Copy each line of the data below in which the word "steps" can be found.

(Stored data)
=-=-=-=-=
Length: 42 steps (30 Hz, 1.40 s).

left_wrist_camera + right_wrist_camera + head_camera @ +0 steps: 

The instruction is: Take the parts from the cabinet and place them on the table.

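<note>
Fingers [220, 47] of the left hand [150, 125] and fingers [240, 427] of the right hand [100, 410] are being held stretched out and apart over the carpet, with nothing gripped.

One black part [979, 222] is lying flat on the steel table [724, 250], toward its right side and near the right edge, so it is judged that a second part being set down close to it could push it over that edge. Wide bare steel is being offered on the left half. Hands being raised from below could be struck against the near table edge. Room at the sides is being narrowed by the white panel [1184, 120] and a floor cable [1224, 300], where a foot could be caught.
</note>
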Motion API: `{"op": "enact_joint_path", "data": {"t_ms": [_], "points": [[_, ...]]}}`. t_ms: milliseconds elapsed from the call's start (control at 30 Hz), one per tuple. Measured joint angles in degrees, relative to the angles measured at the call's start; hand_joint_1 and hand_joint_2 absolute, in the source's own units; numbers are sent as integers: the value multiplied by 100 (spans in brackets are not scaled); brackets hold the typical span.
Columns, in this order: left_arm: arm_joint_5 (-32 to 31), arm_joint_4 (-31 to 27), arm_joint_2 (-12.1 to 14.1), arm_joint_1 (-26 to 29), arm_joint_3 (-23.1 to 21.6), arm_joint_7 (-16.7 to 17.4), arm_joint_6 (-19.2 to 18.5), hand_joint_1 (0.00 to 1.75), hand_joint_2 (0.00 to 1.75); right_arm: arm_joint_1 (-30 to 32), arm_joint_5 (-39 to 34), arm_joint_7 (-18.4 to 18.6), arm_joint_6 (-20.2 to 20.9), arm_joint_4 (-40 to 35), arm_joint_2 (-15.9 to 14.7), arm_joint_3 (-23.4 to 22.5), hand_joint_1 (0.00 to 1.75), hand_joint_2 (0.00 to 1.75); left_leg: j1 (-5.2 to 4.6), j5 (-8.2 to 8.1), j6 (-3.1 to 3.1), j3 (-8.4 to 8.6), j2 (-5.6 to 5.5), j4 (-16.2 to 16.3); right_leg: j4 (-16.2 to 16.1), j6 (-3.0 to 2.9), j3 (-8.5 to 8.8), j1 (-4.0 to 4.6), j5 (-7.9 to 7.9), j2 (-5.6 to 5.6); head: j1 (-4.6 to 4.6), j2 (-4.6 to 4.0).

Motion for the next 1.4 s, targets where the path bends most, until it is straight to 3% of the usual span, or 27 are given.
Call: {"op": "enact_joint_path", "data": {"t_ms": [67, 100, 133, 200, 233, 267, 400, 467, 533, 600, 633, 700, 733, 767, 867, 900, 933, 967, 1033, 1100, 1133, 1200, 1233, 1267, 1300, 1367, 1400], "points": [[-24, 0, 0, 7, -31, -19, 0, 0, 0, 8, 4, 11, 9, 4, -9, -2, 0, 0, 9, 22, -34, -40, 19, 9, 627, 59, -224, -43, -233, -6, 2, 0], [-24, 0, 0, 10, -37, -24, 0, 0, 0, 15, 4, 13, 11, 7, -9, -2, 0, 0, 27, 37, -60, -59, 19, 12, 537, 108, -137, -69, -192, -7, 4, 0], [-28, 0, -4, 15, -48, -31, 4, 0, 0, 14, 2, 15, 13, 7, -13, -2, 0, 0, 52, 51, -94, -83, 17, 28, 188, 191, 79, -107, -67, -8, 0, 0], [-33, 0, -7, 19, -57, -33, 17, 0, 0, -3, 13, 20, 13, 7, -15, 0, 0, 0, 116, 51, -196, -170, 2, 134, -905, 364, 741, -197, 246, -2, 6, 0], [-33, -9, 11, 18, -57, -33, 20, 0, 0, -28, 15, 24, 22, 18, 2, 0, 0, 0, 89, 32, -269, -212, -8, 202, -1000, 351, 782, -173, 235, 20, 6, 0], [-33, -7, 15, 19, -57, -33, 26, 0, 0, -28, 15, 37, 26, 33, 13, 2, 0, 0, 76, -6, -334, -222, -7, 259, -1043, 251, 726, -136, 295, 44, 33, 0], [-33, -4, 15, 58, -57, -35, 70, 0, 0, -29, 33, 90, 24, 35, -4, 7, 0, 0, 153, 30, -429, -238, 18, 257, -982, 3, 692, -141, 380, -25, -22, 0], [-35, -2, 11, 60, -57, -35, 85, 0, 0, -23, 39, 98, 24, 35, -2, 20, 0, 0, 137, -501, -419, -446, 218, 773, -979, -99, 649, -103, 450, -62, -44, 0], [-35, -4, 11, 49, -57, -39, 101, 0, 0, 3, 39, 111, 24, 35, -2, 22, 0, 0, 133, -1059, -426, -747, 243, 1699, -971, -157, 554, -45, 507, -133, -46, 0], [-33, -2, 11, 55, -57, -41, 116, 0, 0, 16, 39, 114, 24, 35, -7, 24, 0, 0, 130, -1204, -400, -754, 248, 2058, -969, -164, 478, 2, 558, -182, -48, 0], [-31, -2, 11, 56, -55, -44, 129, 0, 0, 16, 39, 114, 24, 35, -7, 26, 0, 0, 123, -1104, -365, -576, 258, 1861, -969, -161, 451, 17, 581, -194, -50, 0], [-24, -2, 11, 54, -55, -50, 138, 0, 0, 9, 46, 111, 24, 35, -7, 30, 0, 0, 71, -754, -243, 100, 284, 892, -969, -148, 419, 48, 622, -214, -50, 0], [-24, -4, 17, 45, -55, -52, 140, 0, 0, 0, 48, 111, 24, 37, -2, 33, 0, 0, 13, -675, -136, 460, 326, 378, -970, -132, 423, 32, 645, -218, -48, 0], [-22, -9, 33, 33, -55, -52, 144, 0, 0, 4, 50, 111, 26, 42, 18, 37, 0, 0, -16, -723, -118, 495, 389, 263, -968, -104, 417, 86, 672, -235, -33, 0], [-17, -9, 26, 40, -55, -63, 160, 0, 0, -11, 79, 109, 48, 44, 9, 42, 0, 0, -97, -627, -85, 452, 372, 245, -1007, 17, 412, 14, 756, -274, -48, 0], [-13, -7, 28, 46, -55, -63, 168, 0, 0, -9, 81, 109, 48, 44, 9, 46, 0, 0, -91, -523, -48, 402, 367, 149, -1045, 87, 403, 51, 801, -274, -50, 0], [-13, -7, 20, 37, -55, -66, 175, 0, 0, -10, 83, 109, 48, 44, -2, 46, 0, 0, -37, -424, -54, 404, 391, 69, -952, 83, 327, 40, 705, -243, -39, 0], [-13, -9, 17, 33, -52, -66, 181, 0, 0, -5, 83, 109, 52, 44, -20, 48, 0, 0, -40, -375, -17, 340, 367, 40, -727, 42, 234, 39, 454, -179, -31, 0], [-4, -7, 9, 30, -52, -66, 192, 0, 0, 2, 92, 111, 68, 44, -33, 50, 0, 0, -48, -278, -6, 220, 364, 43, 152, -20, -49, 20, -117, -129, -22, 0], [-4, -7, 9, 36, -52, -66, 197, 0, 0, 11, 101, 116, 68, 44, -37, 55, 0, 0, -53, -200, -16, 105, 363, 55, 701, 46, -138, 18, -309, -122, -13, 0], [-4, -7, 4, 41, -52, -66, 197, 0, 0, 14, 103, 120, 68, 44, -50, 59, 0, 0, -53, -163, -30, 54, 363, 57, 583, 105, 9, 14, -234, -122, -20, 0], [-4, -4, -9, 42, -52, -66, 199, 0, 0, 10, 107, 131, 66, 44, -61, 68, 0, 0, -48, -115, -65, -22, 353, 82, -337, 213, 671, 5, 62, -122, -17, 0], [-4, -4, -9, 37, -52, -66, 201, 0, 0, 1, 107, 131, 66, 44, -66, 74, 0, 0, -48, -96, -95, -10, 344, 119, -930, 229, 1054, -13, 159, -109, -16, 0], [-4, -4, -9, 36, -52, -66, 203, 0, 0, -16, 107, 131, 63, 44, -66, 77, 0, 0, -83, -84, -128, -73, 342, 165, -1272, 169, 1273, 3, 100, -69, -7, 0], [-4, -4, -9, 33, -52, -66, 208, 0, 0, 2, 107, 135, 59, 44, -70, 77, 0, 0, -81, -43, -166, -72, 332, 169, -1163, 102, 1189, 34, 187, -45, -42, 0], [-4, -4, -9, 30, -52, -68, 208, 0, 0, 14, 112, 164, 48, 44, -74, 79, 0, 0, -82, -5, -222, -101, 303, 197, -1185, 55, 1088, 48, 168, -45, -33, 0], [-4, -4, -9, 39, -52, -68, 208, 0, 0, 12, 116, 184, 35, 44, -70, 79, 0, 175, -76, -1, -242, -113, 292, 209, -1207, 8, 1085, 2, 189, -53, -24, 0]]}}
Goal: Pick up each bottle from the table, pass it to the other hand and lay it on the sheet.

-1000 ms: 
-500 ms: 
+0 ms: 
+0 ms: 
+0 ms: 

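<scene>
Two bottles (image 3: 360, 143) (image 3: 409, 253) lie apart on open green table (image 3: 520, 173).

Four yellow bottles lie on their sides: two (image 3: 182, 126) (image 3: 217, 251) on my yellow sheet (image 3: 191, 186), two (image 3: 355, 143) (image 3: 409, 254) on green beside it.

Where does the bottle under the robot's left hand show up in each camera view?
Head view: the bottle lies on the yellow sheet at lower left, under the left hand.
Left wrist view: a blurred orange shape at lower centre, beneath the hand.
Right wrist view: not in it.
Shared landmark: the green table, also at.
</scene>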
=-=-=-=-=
Answer area:
Length: 42 steps (30 Hz, 1.40 s).
left_wrist_camera + right_wrist_camera + head_camera @ +0 steps: 

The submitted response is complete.